There are big benefits to being an exercise beginner—some that you’ll notice from your first workout.
When you’re just starting out with exercise, it’s tempting to wish you could fast-forward into the future when all the movements are easier and you’re more confident in your skills. But there are lots of reasons to embrace the early days of being a beginner and exploring your new habit, even if you feel awkward and unsure.
In fact, there are plenty of perks to being a beginner exerciser. Beginners often see more dramatic results than their experienced exercisers because they’re starting off with more to gain. Without an established fitness base, even small amounts of exercise will be enough to trigger major physical and psychological adaptations. In one study, untrained men experienced significantly larger increases in muscle size and maximal force compared to trained men after a 21-week strength training period.
“People always want to go back to that first one to two years of training because you’re putting on muscle so quickly, you’re getting stronger so quickly, and everything’s just rolling in extremely fast,” says Josh Clay, a certified strength and conditioning specialist and Fitness Programming Specialist at Tonal.
From improvements in your mood to muscle growth, the perks of being a beginner should motivate you to keep going. Here, you’ll find five scientifically proven advantages beginners have when starting an exercise program.
1. Big Results in Minimal Time
Because beginners have a lower threshold of strength and endurance, they don’t need to spend hours working out to see changes. You’ll make the most progress by starting slow. “The biggest issue I see with beginners is they think they need to go full force and exercise seven days a week, two hours a day,” says K. Michelle Singleton, a lecturer in exercise and sport science at Coastal Carolina University and a certified personal trainer. “And that’s just not necessary. It’s not going to let your body recover.” Since beginners haven’t exercised at a high level of intensity before, even small stressors (think bodyweight squats instead of squats with a loaded barbell) are enough to create change and build muscle.
2. Fired Up Metabolism — And More Fat Loss
As you build muscle through strength training, your metabolism will start working overtime. “Your major burner in your body is your skeletal muscle,” says Troy Taylor, Senior Director of the Tonal Strength Institute. “Therefore, if you develop more muscle, you can burn more calories.” Muscle mass burns calories when you’re at rest, so you can potentially lose fat and change your body composition even without altering your diet. Taylor says these effects may be even more pronounced for beginners who have the most potential for change. “Certainly for a beginner, if they started exercising and kept everything else the same, they would see improvements in their body composition,” he says. “Maybe not in their scale weight, but they will increase muscle mass and decrease fat.” In fact, a recent meta-analysis confirmed strength training is effective in both increasing lean muscle mass and reducing body fat.
3. Major Mood Boost
You might feel the emotional benefits of exercise as soon as your first session. Working out has been proven to reduce stress and anxiety, and even alleviate symptoms of depression. A 2018 meta-analysis of 33 clinical studies showed that resistance training significantly reduced depression symptoms, regardless of training volume or even if participants made any measurable strength gains. Another study review showed low-to-moderate intensity resistance training can reliably reduce anxiety, even after a single workout. “People feel those psychological benefits extremely early on when they start exercising because they just start feeling good,” says Singleton. “I’ve had some people who start exercising for a week and they feel 10 times better.”
4. Better Sleep
Beginners can also expect improved sleep once adding exercise to their routine. And if you’re still considering what type of exercise to participate in, one recent study shows resistance training may be even more effective than aerobic exercise. In that study, participants who previously slept fewer than seven hours per night saw a 40-minute increase in average sleep time in 12 months of a strength training program. Participants in the aerobic exercise group only increased their average sleep time by 23 minutes. To enjoy the most benefits in your sleep, Taylor recommends exercising earlier in the day, at least three to four hours before you go to bed. “If you do that, then generally we see a consistent increase in sleep duration and also sleep quality—the amount of deep sleep you’re getting,” he says. “It’s even shown to stave off insomnia in a clinical population.”

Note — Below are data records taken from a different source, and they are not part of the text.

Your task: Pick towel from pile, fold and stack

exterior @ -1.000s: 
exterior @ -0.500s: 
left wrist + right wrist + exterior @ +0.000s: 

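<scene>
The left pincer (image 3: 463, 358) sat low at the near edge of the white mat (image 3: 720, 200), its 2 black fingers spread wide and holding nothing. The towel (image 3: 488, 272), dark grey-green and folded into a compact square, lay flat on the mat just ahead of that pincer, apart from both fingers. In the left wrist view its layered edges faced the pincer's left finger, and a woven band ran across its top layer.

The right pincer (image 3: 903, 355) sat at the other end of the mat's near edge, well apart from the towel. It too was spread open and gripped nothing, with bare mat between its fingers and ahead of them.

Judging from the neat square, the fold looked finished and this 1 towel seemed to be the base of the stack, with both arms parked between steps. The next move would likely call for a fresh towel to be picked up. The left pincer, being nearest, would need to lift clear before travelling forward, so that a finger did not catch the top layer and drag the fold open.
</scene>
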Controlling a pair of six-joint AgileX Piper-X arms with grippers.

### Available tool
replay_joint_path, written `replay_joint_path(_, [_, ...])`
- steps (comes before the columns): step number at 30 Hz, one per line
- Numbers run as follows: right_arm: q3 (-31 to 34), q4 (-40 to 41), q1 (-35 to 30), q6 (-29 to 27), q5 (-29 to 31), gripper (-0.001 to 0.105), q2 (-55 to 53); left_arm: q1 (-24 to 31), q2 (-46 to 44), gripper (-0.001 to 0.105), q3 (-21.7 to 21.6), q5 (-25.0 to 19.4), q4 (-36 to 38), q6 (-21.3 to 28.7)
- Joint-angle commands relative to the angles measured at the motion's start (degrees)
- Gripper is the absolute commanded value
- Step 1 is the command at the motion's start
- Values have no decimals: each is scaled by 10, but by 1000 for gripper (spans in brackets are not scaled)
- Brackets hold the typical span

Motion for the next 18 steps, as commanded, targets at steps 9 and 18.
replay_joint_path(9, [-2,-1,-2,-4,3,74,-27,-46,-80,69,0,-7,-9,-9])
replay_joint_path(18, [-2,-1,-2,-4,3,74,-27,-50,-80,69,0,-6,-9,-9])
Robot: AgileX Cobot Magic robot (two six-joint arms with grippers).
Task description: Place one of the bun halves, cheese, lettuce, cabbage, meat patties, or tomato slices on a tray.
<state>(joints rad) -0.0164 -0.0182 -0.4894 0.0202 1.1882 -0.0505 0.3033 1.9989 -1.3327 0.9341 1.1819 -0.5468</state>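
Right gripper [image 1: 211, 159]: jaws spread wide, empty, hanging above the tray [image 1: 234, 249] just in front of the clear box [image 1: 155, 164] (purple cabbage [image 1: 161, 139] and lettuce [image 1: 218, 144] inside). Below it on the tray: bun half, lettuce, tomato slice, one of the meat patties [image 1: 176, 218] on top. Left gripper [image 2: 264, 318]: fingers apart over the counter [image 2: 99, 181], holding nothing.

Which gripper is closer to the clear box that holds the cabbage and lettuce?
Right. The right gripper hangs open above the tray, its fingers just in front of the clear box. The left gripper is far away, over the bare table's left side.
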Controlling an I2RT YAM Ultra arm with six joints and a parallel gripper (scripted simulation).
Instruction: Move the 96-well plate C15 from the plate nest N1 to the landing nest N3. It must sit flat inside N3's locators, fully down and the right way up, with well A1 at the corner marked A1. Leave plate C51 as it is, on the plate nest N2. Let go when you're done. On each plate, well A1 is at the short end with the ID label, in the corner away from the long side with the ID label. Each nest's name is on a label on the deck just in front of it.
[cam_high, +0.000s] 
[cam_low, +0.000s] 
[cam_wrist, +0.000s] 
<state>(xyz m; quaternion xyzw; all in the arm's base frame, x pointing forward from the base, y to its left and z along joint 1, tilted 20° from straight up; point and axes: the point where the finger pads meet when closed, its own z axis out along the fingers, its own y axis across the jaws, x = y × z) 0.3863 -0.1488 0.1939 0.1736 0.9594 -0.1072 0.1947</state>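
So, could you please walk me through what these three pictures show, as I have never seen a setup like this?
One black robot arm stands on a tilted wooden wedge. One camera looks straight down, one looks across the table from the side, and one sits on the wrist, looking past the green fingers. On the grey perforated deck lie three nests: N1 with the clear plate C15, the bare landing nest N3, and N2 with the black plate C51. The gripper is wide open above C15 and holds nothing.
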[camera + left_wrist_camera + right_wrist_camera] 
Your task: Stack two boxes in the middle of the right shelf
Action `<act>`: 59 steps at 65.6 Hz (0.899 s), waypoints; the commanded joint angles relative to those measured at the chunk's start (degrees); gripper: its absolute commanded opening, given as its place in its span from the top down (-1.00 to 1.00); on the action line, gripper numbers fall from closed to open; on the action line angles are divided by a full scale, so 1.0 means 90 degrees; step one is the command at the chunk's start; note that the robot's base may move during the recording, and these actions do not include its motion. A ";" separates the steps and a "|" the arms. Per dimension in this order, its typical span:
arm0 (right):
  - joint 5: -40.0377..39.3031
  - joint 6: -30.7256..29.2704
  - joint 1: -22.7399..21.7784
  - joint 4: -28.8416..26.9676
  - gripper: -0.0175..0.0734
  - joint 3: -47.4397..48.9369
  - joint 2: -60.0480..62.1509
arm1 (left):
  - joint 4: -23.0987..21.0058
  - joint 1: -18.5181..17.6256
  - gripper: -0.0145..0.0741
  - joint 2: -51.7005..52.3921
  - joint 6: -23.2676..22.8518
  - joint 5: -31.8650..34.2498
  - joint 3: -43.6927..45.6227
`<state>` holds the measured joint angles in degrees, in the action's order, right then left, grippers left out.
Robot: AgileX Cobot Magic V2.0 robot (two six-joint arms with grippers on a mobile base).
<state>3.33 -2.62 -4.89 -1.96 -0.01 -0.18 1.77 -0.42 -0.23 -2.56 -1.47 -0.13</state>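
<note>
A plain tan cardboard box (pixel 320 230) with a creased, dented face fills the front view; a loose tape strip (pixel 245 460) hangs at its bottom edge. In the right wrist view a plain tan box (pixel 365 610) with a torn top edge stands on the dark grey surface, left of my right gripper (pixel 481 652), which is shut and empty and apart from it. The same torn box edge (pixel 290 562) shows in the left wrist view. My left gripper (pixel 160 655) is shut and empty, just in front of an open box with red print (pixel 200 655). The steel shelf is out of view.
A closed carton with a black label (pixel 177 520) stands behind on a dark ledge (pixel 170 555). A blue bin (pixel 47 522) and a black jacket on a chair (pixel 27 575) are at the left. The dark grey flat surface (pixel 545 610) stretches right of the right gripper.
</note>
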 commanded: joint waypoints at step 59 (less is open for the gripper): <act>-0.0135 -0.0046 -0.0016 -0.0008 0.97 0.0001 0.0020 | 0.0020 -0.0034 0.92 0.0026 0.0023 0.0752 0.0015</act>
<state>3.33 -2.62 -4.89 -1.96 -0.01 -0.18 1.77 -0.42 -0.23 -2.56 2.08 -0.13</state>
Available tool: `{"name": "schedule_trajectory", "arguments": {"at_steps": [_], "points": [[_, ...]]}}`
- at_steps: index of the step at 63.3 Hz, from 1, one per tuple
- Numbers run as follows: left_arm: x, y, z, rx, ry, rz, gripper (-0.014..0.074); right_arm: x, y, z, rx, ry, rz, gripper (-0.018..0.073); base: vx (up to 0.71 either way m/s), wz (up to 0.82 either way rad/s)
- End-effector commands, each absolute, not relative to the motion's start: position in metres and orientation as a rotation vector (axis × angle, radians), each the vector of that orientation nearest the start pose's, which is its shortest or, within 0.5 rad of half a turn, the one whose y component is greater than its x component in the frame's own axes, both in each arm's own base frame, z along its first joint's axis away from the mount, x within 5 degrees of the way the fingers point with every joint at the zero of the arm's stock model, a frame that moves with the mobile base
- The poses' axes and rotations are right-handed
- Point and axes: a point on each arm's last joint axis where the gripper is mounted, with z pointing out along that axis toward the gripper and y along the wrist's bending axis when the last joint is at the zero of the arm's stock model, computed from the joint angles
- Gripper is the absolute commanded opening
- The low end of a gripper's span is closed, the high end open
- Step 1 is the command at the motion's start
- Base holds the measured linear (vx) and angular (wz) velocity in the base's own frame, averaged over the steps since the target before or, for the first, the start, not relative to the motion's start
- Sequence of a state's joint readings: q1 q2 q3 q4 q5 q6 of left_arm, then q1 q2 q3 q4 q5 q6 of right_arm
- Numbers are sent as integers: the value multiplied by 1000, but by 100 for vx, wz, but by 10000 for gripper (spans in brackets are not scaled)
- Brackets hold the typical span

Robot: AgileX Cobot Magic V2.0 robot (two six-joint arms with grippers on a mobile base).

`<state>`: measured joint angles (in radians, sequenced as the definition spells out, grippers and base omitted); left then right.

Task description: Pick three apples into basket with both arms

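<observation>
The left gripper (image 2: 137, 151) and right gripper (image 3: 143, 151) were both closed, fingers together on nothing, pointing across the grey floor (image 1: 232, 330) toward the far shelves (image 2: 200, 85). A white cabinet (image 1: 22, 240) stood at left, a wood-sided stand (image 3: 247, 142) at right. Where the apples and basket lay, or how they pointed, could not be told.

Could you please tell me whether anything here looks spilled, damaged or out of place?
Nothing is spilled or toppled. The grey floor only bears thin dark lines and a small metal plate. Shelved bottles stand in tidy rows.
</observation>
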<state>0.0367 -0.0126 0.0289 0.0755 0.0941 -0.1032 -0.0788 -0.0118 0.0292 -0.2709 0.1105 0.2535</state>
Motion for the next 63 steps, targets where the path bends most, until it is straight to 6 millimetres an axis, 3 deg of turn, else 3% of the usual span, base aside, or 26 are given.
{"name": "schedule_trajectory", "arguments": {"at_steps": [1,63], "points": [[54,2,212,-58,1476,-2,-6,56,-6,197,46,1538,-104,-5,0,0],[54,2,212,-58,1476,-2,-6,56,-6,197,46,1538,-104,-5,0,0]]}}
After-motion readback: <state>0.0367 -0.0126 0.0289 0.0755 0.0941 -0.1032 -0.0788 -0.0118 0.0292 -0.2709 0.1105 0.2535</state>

5. Stronger Brain-Body Connections
Even before you see visible muscle growth, changes occur on the cellular level to improve how your nervous system coordinates with your muscles. “Adaptations within your muscular system are centered around increases in skill acquisition through your nervous system and increased muscle activation,” says Singleton. As for how you’ll actually notice these changes: Your balance, coordination, and agility will all improve, which will benefit you in everyday life; and you’ll have more speed and power to help your running, cycling, tennis, or golf game.